Optimizing Pulsatility During Cardiopulmonary Bypass

January 2, 2024 updated by: University of Colorado, Denver

Optimizing Pulsatility During Cardiopulmonary Bypass to Reduce Acute Kidney Injury: Prospective Observational Study

Cardiopulmonary bypass during cardiac surgery provides blood flow to the body during surgery but has adverse effects on different organs. Blood flow during cardiopulmonary bypass may be pulsatile or non-pulsatile, which may impact normal organ function after surgery. The study will collect data on the type of cardiopulmonary bypass used during surgery and organ function to determine if there is an association between the type of bypass and organ function.

Study Overview

Status

Recruiting

Conditions

Detailed Description

Cardiac surgery is a high-risk elective surgical procedure frequently requiring CPB in which a machine pumps blood while the surgeon operates on the heart. CPB contributes to surgical risk by causing endothelial dysfunction and acute kidney injury (AKI). Endothelial dysfunction and AKI happen because heart lung machines typically generate non-pulsatile blood flow, which is abnormal and results in impaired tissue oxygen delivery.

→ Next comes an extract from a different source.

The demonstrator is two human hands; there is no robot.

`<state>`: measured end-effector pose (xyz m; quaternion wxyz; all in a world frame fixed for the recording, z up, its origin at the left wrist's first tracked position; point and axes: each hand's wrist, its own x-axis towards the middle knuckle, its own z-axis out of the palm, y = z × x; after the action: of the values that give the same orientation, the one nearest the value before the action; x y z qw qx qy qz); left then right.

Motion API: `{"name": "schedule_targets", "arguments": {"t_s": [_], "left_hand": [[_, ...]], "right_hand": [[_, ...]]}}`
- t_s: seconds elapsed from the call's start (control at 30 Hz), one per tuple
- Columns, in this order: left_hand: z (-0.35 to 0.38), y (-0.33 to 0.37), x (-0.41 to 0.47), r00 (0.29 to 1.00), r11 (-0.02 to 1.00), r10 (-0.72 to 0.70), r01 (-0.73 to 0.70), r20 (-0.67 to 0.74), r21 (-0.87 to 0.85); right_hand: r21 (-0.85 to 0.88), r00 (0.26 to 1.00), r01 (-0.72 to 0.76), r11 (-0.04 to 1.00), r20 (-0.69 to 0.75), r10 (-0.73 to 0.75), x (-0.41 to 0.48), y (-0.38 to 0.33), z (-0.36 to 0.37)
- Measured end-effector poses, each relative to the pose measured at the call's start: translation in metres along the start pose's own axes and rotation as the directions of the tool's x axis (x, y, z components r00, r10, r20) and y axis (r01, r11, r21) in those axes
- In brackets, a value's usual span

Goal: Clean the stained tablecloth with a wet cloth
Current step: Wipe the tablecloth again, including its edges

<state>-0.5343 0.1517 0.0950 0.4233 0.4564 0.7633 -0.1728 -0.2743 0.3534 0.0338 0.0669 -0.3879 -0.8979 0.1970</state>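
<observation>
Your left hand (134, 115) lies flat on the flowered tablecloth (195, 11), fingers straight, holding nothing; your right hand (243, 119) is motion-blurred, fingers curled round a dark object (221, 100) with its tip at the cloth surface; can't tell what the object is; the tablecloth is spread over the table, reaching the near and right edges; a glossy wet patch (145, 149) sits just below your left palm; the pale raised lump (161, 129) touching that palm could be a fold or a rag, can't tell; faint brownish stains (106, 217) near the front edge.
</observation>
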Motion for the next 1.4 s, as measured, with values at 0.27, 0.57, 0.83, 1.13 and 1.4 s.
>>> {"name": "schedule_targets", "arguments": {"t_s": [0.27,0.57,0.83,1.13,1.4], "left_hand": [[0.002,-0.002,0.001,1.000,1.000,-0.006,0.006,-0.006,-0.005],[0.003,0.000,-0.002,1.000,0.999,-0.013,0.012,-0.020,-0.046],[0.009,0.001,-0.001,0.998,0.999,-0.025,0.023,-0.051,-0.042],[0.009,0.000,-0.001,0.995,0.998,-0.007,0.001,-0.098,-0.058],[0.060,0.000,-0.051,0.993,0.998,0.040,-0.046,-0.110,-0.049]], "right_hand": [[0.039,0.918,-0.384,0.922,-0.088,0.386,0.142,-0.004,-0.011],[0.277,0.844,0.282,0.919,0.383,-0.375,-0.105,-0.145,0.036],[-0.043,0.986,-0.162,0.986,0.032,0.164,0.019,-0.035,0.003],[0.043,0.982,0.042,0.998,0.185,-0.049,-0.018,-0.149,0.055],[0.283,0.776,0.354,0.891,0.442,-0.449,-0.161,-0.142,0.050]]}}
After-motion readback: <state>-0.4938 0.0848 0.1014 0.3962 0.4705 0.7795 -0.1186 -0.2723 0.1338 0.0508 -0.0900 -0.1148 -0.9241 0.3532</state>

Normal blood flow is pulsatile due intermittent contraction and relaxation of the heart during the cardiac cycle, which produces a mechanical signal that induces endothelial cells to produce nitric oxide. Without nitric oxide, blood flow does not penetrate as deeply into organs such as the kidneys which leads to acute kidney injury. AKI increases mortality 10-fold after cardiac surgery placing many people at risk since over 400,000 people have surgery with CPB each year in the United States. Thus, pulsatile CPB may influence endothelial function and renal blood flow after cardiac surgery. This study will observe patients undergoing cardiac surgery with CPB and compare patients who receive pulsatile or non-pulsatile CPB.

Study Type

Observational

Enrollment (Estimated)

66

Contacts and Locations

This section provides the contact details for those conducting the study, and information on where this study is being conducted.

Study Locations

  • United States
    • Colorado
      • Aurora, Colorado, United States, 80045
        • Recruiting
        • University of Colorado Hospital
        • Contact:
        • Principal Investigator:
          • Nathan J Clendenen, MD MS

Participation Criteria

Researchers look for people who fit a certain description, called eligibility criteria. Some examples of these criteria are a person's general health condition or prior treatments.

Eligibility Criteria

Ages Eligible for Study

50 years to 70 years (Adult, Older Adult)

Accepts Healthy Volunteers

No

Sampling Method

Probability Sample

Study Population

Adult patients aged 50 to 70 years scheduled for elective cardiac surgery with cardiopulmonary bypass

Description

Inclusion Criteria:

  • Age 50 to 70
  • Able to provide informed consent
  • Scheduled for elective cardiac surgery with cardiopulmonary bypass

Exclusion Criteria:

  • Patients undergoing emergency procedures
  • Diagnosed with sepsis
  • Experiencing delirium
  • Experiencing hemodynamic instability (heart rate > 100 and systolic blood pressure < 90)
  • Patients with a mechanical circulatory support device
  • Requiring vasoactive medications before surgery
  • Patients with a reduced left ventricular ejection fraction (less than 50%)
  • Patients with a contraindication to transesophageal echocardiography

Study Plan

This section provides details of the study plan, including how the study is designed and what the study is measuring.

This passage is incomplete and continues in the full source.